The Court also found that Plaintiff's claims against the Franklin County Sheriff's Department are subject to dismissal. To impose § 1983 liability on the county and its officials for acts taken by its employee, plaintiff must show that the employee committed a constitutional violation and that a county policy or custom was "the moving force" behind the constitutional violation. Myers v. Oklahoma Cty. Bd. of Cty. Comm'rs, 151 F.3d 1313, 1318 (10th Cir. 1998) (citing Monell v. Dep't of Soc. Servs., 436 U.S. 658, 695 (1978)). The Supreme Court explained that in Monell they decided "a municipality can be found liable under § 1983 only where the municipality itself causes the constitutional violation at issue," and "there are limited circumstances in which an allegation of a 'failure to train' can be the basis for liability under § 1983." City of Canton, Ohio v. Harris, 489 U.S. 378, 385-86 (1989). Plaintiff has pointed to no policy or deficiency in the training program used by the Sheriff's Department and no causal link between any such inadequacy and the allegedly unconstitutional acts of staff.

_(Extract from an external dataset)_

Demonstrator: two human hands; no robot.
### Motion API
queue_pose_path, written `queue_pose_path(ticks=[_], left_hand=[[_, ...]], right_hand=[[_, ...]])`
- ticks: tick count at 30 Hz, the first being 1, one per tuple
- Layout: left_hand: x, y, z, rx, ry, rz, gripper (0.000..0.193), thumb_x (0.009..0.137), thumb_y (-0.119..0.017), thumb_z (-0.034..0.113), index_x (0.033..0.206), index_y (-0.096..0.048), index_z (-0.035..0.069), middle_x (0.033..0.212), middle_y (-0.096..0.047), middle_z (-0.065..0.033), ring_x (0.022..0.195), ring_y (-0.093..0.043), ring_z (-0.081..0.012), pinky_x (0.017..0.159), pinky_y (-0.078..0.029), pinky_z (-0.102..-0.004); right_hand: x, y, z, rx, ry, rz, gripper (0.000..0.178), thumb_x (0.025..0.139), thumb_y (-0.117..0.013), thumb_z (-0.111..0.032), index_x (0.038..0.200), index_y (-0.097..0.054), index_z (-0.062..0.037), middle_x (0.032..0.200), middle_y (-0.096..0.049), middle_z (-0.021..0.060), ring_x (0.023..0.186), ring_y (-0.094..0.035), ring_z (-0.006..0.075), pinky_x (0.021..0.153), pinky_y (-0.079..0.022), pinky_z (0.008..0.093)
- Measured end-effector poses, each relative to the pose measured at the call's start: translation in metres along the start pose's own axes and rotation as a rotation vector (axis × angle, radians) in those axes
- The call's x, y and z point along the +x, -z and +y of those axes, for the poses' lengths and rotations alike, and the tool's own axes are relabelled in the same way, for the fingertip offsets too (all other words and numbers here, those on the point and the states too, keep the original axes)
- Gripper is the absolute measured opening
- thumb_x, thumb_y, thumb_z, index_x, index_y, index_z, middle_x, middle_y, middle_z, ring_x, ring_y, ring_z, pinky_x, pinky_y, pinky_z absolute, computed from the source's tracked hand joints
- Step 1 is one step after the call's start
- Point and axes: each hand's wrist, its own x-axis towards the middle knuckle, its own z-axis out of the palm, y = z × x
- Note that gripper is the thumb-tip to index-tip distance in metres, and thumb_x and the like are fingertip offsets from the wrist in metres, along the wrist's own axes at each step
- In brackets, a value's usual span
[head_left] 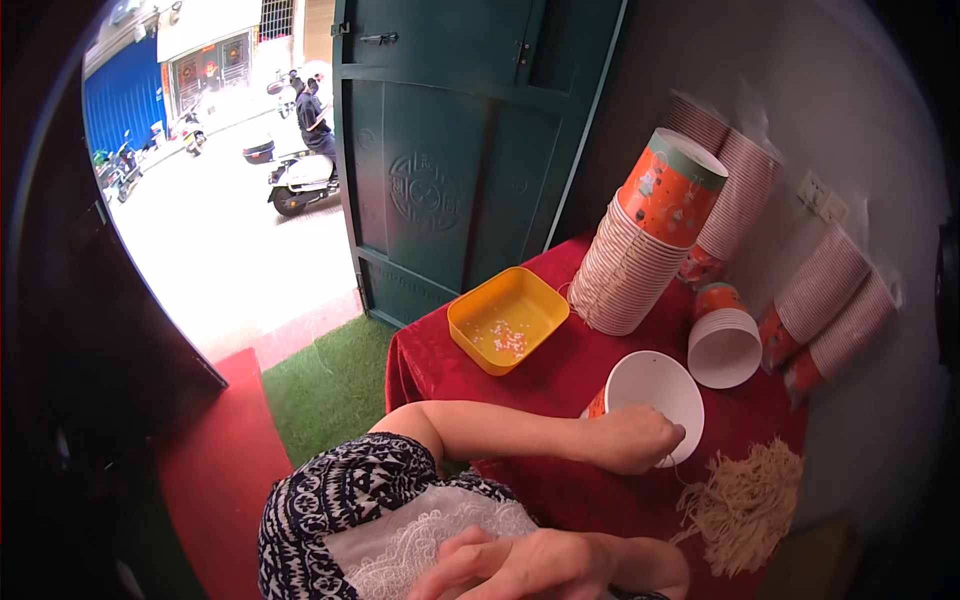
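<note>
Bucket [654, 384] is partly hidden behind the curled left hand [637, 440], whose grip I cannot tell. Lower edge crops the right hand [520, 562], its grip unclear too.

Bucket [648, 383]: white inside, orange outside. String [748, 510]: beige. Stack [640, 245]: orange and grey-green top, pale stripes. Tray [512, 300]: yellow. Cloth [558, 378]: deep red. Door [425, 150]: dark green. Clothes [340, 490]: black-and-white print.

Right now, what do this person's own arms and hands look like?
The left hand and the right hand wear no gloves. A black-and-white patterned sleeve ends near the elbow, leaving the left forearm bare; any right sleeve is too hidden to describe.
</note>
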Motion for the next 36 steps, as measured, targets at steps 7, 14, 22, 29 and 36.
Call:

The Court's MOSC provided that "[i]f Plaintiff does not file a second amended complaint within the prescribed time that cures all the deficiencies discussed herein, this matter will be decided based upon the current deficient Amended Complaint and may be dismissed without further notice for failure to state a claim." (Doc. 5, at 9.) Plaintiff has failed to respond by the Court's deadline and has failed to show good cause why his Amended Complaint should not be dismissed for failure to state a claim.
IT IS THEREFORE ORDERED THAT this matter is dismissed for failure to state a claim.
IT IS SO ORDERED.
Dated October 9, 2020, in Topeka, Kansas.